Uma vez produzido, o hidrogénio é depois pressurizado a 700 bar à temperatura ambiente – valor que se convencionou internacionalmente para usar na distribuição para meio de transporte. Os postos de abastecimentos de hidrogénio são instalados em estações de serviço convencionais, junto ao diesel, gasolina e, em alguns casos, a electricidade, sendo que os depósitos que contêm o H2 tanto podem estar enterrados como à superfície. E em todos os países que tem uma rede de abastecimento deste gás, de ambos os lados do Atlântico e no Japão, nunca houve qualquer acidente (ou incidente) com este tipo de combustível, o que se explica face às normas de segurança aplicadas, similares às utilizadas nos abastecimentos de gás natural.

E o que diz o Governo?

A União Europeia e o Governo português não têm a vida facilitada no que diz respeito à luta contras as emissões poluentes. Concretamente, o CO2 que, não sendo tóxico, é o responsável pelo aquecimento global, gerando situações ainda mais graves. De acordo com o secretário de Estado do Ambiente, José Mendes, os meios de transportes terrestres são responsáveis por ¼ das emissões de CO2 e, apesar do investimento na promoção de veículos eléctricos e híbridos plug-in [cujas vendas são ainda residuais], estas mesmas emissões estão a aumentar.

Os meios de transporte enviam para atmosfera anualmente 8 gigatoneladas de CO2, valor que vai disparar para 16 gigatoneladas em 2050, caso não se tomem medidas urgentes”, sublinha José Mendes.

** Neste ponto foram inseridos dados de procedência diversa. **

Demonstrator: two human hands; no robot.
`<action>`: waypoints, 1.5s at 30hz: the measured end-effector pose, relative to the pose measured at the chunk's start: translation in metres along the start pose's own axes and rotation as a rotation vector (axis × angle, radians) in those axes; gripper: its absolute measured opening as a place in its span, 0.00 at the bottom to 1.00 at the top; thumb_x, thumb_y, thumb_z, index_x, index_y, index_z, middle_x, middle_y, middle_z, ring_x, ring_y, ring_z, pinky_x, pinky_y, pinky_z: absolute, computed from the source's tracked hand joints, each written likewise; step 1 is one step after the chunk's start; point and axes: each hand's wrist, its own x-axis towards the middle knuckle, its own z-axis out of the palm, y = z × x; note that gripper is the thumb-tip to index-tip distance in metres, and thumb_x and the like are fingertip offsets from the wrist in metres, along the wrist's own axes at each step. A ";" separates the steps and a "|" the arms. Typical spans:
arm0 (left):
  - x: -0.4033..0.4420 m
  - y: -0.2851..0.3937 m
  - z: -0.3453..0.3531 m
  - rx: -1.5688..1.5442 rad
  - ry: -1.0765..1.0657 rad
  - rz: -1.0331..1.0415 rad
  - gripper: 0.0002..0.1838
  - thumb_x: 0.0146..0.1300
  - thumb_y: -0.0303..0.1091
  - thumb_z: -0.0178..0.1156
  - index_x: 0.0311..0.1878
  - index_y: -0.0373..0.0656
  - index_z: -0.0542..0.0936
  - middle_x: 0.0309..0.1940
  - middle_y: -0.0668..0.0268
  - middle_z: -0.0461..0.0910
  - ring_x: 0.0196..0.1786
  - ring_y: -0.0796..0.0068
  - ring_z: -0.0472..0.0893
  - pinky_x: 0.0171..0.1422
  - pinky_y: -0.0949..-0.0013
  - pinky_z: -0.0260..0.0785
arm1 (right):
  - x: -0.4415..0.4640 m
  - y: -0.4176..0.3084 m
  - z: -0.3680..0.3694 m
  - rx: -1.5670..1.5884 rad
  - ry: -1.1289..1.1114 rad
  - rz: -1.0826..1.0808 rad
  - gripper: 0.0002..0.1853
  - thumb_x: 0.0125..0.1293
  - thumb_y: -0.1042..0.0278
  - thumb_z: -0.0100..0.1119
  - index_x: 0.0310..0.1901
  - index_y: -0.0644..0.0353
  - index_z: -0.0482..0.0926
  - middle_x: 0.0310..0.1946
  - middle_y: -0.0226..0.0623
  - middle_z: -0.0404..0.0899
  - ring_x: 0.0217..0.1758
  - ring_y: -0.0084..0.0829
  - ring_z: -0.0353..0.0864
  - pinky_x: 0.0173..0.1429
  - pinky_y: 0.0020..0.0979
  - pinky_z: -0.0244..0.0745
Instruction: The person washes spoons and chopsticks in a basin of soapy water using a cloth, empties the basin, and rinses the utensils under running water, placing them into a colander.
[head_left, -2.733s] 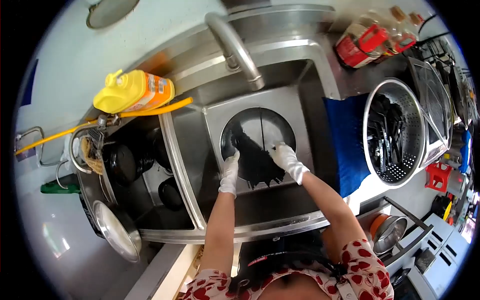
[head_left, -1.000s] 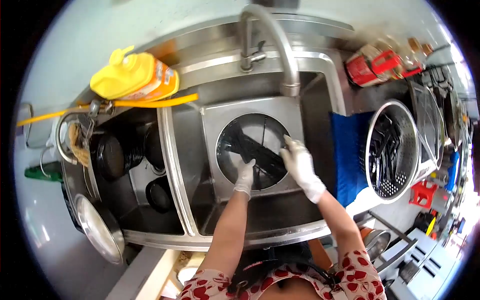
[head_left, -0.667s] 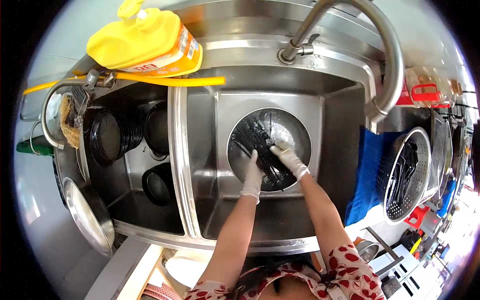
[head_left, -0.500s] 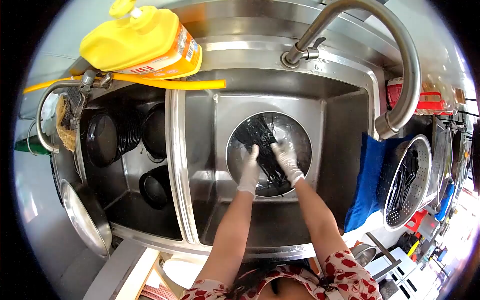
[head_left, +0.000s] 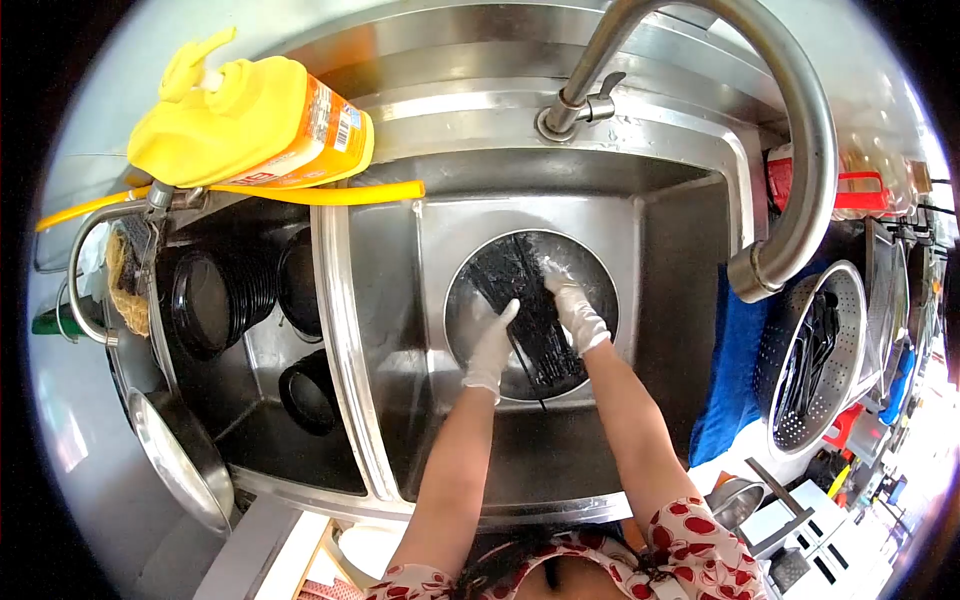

O objectivo era atingir apenas 2 gigatoneladas nesse mesmo ano. “A solução passa por convencer mais pessoas a utilizar o transporte público e a recorrer a mais meios de transporte descarbonizados”, resumiu o governante, explicando que, de imediato, a solução é a energia eléctrica. “Foi por isso que contratámos 15 autocarros eléctricos para a Carris e 10 navios para a Transtejo”, adianta.

Com o fito de ter o transporte de passageiros descarbonizado em 2040 e o transporte de mercadorias 10 anos depois, o secretário de Estado de Ambiente está convencido que o hidrogénio pode ser a solução para os veículos pesados de longo curso. E Bruxelas também, tanto mais que apoia os investimentos neste tipo de veículos, como é o caso dos autocarros da CaetanoBus, com o seu responsável, José Ramos, a confirmar que já requereu os apoios disponíveis através da linha Portugal 2020.

3 fotos

Muito aberto em relação ao potencial da tecnologia, José Mendes recordou que, “devido ao forte investimento em energias renováveis, Portugal tem energia excedentária durante a noite”, a qual  é utilizada para bombear água de regresso às albufeiras, para depois voltar a gerar energia eléctrica nas barragens. “Facilmente poderíamos usar essa mesma energia para produzir hidrogénio”, afirmou o secretário de Estado.

Quanto ao investimento numa rede de distribuição e de produção, José Mendes revelou-se confiante de que a solução adoptada para os carros eléctricos é a melhor e pode ser repetida com o hidrogénio, com o Estado a investir num primeiro momento, enquanto ainda não há veículos suficientes para criar escala e é necessário criar as bases para a exploração da tecnologia, para depois entregar à exploração de privados, assim que seja viável como unidade de negócio.